YOUR OBJECTIVE = Return every line below in which "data" appears.

═════ MATERIAL PROVIDED ═════

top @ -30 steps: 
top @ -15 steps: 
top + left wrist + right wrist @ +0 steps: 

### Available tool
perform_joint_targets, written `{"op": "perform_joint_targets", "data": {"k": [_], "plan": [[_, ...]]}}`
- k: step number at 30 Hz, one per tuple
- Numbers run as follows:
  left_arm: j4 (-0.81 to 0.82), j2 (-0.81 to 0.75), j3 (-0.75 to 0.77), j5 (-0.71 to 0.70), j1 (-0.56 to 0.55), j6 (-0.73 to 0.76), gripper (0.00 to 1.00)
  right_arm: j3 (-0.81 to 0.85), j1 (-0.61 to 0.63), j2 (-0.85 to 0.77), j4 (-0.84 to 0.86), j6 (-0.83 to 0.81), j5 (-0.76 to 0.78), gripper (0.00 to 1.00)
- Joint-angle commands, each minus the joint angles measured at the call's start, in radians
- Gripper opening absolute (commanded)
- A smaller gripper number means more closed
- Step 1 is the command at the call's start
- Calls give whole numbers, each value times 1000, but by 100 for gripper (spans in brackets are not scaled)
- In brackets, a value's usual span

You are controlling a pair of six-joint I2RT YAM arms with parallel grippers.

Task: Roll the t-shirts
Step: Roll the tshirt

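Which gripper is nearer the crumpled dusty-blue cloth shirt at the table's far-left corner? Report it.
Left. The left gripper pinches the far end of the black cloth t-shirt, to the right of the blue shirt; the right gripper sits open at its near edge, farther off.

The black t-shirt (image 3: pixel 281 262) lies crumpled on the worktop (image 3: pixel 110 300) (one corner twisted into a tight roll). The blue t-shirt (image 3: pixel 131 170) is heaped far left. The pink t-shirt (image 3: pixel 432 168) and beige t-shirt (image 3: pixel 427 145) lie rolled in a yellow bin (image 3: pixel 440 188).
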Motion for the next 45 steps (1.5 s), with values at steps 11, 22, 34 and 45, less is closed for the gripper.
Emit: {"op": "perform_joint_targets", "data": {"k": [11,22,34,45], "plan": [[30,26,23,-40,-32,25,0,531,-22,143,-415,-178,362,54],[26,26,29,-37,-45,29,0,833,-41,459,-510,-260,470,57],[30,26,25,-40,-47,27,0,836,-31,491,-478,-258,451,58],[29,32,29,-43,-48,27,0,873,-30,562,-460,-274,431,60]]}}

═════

RESPONSE AREA =
perform_joint_targets, written `{"op": "perform_joint_targets", "data": {"k": [_], "plan": [[_, ...]]}}`
Emit: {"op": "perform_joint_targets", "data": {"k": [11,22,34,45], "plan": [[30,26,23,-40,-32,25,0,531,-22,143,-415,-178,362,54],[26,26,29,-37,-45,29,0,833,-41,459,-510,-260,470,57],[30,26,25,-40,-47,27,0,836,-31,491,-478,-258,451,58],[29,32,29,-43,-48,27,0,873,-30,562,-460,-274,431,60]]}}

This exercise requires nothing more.